Spiders don’t chew. They digest their food externally, which is worth understanding because it explains some of the odd behavior you’ll see at feeding time. After subduing prey with venom, a spider floods the body with digestive enzymes that liquefy the insect’s tissues from the inside out. Specialized enzymes break down the prey’s exoskeleton while others dissolve soft tissue into a nutrient-rich soup that the spider then sucks up. This process can take hours, so don’t be surprised if your spider sits with its prey for a long time. The leftover husk, called a bolus, is normal. Remove it from the enclosure once your spider walks away from it.

Water and Hydration

Spiders need water, and dehydration is a surprisingly common problem in captivity. How you provide water depends on the species. For tarantulas, a shallow water dish works well. Keep it clean and refilled, and make sure it’s shallow enough that the spider can’t submerge itself.

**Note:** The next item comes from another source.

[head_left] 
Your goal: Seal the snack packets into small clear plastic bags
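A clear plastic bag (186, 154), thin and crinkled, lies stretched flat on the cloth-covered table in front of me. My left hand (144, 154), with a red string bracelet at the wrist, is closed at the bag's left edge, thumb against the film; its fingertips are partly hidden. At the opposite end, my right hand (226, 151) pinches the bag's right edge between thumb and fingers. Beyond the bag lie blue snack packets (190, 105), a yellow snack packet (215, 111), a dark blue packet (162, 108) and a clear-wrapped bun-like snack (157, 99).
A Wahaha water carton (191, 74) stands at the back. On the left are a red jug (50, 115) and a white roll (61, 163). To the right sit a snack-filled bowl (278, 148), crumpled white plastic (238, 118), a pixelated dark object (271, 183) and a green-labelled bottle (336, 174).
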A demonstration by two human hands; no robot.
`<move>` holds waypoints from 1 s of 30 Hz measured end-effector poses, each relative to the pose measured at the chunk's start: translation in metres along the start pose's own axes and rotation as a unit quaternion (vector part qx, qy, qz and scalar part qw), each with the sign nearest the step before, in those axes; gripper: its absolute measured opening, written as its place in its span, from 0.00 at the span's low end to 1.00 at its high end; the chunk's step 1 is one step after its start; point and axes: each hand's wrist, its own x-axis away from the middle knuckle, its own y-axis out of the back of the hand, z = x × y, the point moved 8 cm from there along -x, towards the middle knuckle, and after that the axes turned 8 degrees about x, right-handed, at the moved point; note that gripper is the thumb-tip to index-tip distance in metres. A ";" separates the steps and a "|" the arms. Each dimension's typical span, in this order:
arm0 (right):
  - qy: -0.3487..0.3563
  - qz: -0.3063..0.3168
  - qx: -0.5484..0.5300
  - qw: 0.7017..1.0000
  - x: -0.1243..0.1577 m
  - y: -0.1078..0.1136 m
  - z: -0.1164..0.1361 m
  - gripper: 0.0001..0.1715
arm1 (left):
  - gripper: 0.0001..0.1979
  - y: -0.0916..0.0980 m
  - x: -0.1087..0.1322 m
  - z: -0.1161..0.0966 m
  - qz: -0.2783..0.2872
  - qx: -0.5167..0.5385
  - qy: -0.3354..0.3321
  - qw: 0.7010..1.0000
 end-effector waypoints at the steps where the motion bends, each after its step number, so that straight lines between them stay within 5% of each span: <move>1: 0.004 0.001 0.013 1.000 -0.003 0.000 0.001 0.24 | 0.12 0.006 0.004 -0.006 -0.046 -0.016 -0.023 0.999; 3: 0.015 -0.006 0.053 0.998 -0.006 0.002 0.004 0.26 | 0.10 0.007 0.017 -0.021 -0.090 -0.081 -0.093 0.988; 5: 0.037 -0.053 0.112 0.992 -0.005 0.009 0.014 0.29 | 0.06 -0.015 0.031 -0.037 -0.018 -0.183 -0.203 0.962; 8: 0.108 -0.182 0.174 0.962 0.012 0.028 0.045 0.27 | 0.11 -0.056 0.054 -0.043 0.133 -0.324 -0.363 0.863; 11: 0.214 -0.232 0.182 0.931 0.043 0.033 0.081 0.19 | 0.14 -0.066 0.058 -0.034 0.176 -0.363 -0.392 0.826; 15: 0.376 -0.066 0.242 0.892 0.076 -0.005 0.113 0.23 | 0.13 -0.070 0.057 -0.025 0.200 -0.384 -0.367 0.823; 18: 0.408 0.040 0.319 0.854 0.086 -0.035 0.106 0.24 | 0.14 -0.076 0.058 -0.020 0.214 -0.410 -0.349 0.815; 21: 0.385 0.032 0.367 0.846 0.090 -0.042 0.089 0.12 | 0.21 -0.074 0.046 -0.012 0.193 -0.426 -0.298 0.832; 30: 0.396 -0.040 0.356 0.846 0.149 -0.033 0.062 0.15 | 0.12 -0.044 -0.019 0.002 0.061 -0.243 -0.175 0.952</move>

Jumping spiders are trickier. Their book lungs (breathing organs on the underside of the abdomen) sit close to the ground, making standing water a potential drowning risk. Many keepers mist the enclosure once or twice a day so the spider can drink from water droplets on the walls or web. If you do use a water dish for a jumping spider, keep it very small and place it high in the enclosure. Adding tiny pebbles to the dish gives the spider something to grip and prevents full submersion. Use bottled spring water rather than distilled or tap water, since distilled lacks minerals and tap water may contain chlorine or other additives.

The One Spider That Eats Plants

Nearly all of the roughly 40,000 known spider species are carnivores. The one notable exception is Bagheera kiplingi, a jumping spider found in Central America that feeds primarily on plant tissue. Specifically, it eats protein-rich nubs called Beltian bodies that grow on acacia trees. In Mexican populations, these plant structures made up 91 percent of the spider’s diet, with occasional nectar supplements. Researchers estimate that these spiders get over 95 percent of their nutrition from plant sources, making them near-total vegetarians throughout their lives. This is not something you need to replicate at home. No pet spider species requires or benefits from plant matter in its diet. It’s simply one of the more surprising facts in spider biology.